▶ [Task objective] Across the entries that follow, tally every line holding the word "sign" and reply with the count alone.

(Items listed in a dataset)
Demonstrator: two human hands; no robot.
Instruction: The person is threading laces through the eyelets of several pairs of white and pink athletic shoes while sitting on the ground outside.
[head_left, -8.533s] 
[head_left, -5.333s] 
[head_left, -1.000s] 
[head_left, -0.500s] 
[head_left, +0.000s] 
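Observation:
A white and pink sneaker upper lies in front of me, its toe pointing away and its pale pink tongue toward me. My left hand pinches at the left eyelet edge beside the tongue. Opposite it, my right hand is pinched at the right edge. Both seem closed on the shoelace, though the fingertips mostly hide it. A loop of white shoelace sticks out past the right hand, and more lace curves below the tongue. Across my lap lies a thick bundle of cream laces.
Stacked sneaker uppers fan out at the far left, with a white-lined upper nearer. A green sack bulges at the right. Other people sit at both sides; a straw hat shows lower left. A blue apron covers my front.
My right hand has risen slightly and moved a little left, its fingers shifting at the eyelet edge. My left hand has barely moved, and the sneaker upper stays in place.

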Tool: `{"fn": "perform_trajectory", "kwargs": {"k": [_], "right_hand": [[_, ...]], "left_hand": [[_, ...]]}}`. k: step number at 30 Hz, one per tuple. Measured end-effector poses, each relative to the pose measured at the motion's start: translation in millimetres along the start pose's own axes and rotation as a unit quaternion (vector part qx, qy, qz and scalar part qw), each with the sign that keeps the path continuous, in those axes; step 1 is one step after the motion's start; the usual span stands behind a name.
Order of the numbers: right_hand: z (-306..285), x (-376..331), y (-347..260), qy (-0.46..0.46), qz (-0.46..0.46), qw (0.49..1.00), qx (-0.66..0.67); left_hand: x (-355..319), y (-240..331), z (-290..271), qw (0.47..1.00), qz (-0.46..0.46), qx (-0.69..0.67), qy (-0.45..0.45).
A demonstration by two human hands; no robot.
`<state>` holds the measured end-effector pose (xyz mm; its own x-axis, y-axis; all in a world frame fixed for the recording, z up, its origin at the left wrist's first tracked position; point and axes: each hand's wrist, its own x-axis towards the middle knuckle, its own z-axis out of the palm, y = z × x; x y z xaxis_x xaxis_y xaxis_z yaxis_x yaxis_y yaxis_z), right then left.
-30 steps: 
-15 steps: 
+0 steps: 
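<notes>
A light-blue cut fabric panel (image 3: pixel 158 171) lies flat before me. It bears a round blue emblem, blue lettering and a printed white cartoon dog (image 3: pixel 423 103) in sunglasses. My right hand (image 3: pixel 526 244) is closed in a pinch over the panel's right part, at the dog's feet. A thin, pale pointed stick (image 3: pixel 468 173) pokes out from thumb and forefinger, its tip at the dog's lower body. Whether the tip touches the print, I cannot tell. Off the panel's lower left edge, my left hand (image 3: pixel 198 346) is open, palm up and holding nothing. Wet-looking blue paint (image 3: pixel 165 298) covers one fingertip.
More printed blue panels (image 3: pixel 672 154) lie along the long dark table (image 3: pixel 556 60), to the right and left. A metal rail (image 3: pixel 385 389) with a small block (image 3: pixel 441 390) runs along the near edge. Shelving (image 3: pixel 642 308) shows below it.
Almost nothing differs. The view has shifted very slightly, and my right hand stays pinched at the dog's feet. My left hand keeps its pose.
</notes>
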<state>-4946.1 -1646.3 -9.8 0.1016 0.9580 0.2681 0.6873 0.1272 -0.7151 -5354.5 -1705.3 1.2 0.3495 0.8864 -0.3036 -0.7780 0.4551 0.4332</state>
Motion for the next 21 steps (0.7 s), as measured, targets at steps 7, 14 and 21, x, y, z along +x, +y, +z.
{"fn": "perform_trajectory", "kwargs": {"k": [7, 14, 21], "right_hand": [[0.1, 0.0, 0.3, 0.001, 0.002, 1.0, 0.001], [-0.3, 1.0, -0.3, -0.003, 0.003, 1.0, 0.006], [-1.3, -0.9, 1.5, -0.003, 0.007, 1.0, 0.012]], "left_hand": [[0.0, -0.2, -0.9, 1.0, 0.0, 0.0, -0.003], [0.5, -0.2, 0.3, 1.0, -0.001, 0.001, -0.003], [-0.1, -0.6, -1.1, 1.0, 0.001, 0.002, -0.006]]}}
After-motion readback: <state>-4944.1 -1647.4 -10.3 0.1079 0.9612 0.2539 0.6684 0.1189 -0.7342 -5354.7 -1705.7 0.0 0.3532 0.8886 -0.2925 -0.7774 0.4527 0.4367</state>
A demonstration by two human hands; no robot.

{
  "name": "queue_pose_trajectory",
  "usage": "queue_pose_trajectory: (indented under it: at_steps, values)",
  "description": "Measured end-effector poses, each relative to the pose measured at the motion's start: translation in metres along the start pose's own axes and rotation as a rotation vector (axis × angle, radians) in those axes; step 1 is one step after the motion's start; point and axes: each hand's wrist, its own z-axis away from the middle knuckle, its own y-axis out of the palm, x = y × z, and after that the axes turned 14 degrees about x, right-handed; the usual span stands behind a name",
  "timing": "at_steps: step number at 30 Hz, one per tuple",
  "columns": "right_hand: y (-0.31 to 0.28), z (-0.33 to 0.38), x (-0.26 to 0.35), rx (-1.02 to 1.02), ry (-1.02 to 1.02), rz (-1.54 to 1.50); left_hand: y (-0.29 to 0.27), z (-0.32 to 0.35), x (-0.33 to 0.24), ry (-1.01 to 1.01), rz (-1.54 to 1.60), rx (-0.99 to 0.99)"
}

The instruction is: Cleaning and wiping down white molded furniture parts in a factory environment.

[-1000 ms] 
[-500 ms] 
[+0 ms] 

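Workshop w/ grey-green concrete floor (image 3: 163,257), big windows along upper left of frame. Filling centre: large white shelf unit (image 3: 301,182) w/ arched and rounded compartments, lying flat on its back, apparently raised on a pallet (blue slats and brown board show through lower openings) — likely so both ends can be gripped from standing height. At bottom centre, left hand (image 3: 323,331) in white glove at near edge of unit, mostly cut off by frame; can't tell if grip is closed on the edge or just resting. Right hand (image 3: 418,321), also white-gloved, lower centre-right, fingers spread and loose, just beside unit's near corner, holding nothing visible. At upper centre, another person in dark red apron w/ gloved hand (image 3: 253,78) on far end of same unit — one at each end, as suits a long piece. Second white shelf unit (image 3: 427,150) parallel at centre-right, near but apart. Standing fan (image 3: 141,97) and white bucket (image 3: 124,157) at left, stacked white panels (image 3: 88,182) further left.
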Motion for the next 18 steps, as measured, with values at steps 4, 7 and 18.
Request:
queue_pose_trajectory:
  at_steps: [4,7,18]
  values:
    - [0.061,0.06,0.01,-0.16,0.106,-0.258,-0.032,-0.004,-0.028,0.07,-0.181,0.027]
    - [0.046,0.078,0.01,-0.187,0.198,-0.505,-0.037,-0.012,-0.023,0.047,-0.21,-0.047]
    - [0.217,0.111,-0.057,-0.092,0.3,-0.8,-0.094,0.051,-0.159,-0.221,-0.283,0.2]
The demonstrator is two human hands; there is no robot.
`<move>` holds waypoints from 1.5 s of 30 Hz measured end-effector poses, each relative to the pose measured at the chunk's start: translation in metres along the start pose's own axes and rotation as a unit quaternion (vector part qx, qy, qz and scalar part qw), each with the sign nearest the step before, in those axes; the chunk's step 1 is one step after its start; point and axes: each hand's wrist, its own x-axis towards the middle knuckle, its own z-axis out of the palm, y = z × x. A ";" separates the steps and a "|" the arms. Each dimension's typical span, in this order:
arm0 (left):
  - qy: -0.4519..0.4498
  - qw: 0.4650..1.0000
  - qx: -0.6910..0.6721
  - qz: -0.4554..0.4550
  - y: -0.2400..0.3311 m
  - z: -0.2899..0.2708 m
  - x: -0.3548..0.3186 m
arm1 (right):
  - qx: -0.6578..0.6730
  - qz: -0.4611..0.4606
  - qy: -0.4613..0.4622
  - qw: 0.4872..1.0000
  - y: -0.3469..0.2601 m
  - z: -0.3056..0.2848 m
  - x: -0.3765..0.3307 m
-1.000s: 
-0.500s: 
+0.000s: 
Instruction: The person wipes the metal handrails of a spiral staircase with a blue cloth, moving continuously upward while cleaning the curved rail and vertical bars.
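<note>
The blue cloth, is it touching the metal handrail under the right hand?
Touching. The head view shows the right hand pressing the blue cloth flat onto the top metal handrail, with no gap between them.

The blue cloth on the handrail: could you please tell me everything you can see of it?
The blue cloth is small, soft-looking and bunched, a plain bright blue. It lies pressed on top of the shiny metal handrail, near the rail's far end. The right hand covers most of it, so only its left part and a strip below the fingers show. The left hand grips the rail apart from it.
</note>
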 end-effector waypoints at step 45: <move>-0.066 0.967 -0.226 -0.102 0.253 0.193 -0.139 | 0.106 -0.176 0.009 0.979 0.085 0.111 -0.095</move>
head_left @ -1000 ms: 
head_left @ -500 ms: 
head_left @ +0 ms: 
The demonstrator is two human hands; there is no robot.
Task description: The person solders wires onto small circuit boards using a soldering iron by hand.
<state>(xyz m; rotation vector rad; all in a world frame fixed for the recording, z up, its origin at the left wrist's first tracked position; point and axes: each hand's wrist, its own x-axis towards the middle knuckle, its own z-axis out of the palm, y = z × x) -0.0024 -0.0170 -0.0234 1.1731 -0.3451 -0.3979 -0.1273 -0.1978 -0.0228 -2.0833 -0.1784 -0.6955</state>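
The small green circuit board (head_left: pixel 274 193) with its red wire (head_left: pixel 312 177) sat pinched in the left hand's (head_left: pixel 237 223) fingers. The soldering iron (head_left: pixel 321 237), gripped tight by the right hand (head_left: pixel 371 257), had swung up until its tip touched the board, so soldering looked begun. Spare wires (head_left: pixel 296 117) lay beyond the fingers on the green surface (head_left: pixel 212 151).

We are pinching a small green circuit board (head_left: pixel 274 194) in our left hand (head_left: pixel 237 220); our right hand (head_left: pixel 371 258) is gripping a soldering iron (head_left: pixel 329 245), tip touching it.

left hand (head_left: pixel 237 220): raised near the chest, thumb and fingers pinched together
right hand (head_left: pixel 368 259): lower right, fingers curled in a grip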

▶ [Solution to this problem] 2